1. Purpose of using data loader in the model
In the previous linear regression model, we use very little data, so we directly put all the data into the model. However, in deep learning, the amount of data is usually very large. With such a large amount of data, it is impossible to carry out forward calculation and back propagation in the model at one time. Often, we will randomly disrupt the order of the whole data, process the data into batch es, and preprocess the data at the same time.
Therefore, the next step is to introduce the data loading method in pytorch.
2. Dataset class
2.1 introduction to dataset base class:
The base class of data set torch. Is provided in torch utils. data. Dataset, which inherits this base class, enables us to load data very quickly.
torch. utils. data. The source code of dataset is as follows:
from torch.utils.data import Dataset class Dataset(object): def __getitem__(self, index): raise NotImplementedError def __len__(se1f): raise NotImp lementedError def __add__(se1f, other): return ConcatDataset([self, other])
It can be seen that we need to inherit the Dataset class in the custom Dataset class, and we also need to implement two methods:
- __ 1en__ Method, which can obtain the number of elements through the global len() method;
- __ getitem__ Method, which can obtain data by passing in the index, for example, obtain the second index through dataset[i] i i i pieces of data.
2.2 data loading cases:
Here is an example to see how to use Dataset to load data:
Data source: my data is the temperature data of Gansu Province, which is text data. You can find the data at will and practice.

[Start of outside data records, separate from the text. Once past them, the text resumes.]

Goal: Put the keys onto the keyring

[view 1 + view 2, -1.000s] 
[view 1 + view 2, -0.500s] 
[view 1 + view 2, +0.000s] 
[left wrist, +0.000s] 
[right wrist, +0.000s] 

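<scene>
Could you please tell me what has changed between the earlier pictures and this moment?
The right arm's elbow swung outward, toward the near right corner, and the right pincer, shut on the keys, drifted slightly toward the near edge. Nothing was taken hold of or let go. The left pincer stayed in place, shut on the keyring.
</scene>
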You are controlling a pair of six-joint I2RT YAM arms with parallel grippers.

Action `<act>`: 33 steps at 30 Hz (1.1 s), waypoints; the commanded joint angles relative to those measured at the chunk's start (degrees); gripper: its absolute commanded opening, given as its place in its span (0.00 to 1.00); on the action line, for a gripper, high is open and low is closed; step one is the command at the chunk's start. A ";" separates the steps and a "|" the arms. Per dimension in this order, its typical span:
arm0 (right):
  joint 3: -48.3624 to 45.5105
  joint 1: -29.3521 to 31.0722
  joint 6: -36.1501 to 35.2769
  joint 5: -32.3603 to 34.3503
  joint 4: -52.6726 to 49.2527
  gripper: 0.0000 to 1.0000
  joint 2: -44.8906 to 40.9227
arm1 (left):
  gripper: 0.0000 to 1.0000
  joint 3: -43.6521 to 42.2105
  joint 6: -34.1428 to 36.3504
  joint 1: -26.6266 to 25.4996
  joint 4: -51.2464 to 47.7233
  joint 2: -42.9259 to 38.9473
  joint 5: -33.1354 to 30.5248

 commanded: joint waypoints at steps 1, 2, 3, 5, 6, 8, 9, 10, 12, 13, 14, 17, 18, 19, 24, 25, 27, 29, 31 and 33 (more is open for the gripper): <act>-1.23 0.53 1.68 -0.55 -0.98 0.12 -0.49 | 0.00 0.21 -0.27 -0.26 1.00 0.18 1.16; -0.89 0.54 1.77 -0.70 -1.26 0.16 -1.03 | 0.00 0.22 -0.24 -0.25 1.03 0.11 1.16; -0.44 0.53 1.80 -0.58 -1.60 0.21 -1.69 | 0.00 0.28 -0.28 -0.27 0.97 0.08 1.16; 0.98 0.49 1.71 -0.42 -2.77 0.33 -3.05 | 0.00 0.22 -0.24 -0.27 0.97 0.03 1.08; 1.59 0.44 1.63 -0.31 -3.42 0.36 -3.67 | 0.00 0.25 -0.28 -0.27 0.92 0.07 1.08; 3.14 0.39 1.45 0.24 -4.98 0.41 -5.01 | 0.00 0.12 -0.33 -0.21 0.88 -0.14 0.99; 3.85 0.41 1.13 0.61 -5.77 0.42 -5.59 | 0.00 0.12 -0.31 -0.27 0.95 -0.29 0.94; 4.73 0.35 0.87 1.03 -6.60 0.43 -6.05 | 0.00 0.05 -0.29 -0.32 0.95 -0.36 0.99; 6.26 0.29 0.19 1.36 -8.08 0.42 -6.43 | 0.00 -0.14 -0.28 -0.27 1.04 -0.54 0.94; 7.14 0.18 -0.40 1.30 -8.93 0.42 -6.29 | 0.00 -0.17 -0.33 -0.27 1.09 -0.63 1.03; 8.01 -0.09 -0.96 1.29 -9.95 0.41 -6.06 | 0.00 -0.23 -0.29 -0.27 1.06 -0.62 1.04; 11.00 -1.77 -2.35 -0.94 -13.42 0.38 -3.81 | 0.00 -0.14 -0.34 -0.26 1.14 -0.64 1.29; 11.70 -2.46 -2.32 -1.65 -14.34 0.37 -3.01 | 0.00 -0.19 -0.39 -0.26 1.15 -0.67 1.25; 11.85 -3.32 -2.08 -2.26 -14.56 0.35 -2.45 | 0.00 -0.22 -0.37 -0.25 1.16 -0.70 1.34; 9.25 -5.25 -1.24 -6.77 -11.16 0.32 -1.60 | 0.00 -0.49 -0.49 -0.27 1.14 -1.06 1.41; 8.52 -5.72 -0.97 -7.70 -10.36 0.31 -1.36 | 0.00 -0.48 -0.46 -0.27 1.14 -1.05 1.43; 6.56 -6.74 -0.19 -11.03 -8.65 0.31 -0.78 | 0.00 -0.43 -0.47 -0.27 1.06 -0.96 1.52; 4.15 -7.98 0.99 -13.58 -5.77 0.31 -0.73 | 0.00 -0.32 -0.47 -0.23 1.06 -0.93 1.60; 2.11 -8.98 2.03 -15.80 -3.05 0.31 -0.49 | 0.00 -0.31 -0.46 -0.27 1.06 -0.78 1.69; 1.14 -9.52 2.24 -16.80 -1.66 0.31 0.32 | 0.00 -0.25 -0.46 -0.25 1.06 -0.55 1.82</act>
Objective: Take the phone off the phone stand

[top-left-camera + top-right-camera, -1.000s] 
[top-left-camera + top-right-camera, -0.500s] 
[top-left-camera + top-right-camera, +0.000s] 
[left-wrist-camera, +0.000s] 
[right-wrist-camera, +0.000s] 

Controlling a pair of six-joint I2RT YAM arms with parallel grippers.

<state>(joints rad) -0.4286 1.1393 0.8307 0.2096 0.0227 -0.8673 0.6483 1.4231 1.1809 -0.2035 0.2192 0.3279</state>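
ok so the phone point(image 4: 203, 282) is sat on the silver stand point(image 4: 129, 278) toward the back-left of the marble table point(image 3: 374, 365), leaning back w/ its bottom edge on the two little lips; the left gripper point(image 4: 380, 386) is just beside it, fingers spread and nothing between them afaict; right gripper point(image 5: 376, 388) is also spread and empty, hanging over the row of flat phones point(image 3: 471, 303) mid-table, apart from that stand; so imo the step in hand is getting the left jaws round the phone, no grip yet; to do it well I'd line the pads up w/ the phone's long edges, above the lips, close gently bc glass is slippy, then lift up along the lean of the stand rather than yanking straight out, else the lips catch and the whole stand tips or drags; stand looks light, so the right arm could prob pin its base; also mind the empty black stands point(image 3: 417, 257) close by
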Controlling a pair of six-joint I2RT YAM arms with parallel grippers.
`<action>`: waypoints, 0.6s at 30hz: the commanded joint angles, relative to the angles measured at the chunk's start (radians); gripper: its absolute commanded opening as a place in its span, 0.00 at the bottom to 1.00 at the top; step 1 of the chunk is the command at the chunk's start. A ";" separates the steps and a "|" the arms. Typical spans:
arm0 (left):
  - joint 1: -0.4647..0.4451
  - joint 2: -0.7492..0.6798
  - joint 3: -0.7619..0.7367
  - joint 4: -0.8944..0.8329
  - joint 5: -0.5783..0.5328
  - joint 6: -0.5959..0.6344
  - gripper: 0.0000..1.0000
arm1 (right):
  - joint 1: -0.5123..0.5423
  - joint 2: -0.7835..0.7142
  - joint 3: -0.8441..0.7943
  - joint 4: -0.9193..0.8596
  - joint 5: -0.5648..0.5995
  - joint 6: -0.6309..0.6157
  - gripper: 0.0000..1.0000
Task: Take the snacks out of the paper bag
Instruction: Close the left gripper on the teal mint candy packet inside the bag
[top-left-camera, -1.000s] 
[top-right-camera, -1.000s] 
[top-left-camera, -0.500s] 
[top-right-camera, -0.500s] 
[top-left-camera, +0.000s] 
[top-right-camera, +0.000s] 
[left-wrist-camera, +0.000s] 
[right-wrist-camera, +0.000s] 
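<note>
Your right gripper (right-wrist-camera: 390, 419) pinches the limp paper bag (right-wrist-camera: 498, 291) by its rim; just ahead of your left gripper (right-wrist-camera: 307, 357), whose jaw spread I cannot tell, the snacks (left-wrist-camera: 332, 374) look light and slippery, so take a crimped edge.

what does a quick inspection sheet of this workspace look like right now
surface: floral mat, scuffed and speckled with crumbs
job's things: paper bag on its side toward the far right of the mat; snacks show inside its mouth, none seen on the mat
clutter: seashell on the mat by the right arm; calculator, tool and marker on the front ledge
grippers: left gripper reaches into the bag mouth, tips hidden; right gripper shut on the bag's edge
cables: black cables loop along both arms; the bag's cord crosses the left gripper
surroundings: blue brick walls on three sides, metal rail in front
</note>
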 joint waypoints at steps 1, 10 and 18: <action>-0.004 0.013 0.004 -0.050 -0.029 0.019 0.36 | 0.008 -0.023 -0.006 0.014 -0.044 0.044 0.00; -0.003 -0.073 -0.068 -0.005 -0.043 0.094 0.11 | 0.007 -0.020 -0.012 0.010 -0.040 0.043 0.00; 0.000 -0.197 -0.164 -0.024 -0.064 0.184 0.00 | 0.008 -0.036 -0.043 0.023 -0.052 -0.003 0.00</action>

Read the data using pandas, and then implement the custom dataset class, which is actually the implementation of the above__ 1en__ Methods and__ getitem__ Method, the following is the code:
from torch.utils.data import Dataset, DataLoader import torch import pandas as pd data_path = r"./data/wendu_8_4_9_2.csv" # Complete dataset class class MyDataset(Dataset): def __init__(self): self.data = pd.read_csv(data_path).values # DataFrame type, which is converted into numpy type through values def __getitem__(self, index): """ Must be achieved, the role is:Get a piece of data corresponding to the index :param index: :return: """ return MyDataset.to_tensor(self.data[index]) def __len__(self): """ It must be implemented to get the size of the data set :return: """ return len(self.data) @staticmethod def to_tensor(data): """ take ndarray convert to tensor :param data: :return: """ return torch.from_numpy(data) if __name__ == "__main__": data = MyDataset() # Instantiate object print(data[0]) # Take the first data print(len(data)) # Get length
3. Iterative data set
The above method can be used to read data, but there are still many contents that have not been realized:
- Batching the data
- Shuffling the data
- Loading data in parallel using multithreading and multiprocessing
In PyTorch, torch utils. data. Dataloader provides all of the above methods
DataLoader usage example:
from torch.utils.data import DataLoader import torch import pandas as pd data = MyDataset() # Instantiate the object and the previously customized dataset class # DataLoader is in this line. In fact, it can be called directly data_loader = DataLoader(dataset=data, batch_size=2, shuffle=True, num_workers=2) if __name__ == "__main__": for i in data_loader: # Can iterate print(i) print('*'*50)
The meaning of parameters:
- 1. Dataset: an instance of a dataset defined in advance;
- 2,batch_size: the batch size of the incoming data, usually 32, 64, 128, 256 '
- 3. shuffle: bool type, indicating whether to disrupt the data in advance each time data is obtained;
- 4,num_workers: the number of threads that load data.
- 5,drop_last: bool type. If it is true, it means that the last data is less than a batch and is deleted
The results returned by the data iterator are as follows:
One thing to note here is that if we get the length of our custom dataset class MyDataset object data and DataLoader object data at the same time_ According to the length of the loader, we will find:
data_ The length of loader is the length of data divided by batch_size. As shown below, I will batch_ If size is set to 2, it is as follows:
print(len(data)) print(len(data_loader)) # Output: 53280 26640
At the same time, it should be noted that if the division is not complete, it will be rounded up, that is, if our batch_zize=16, but there is only one piece of data in the end. This one is regarded as a batch, which is the output of len(data_loader).
Then we can feed the data into our model.
If useful, welcome to praise, if there is any mistake, please correct, thank you!!!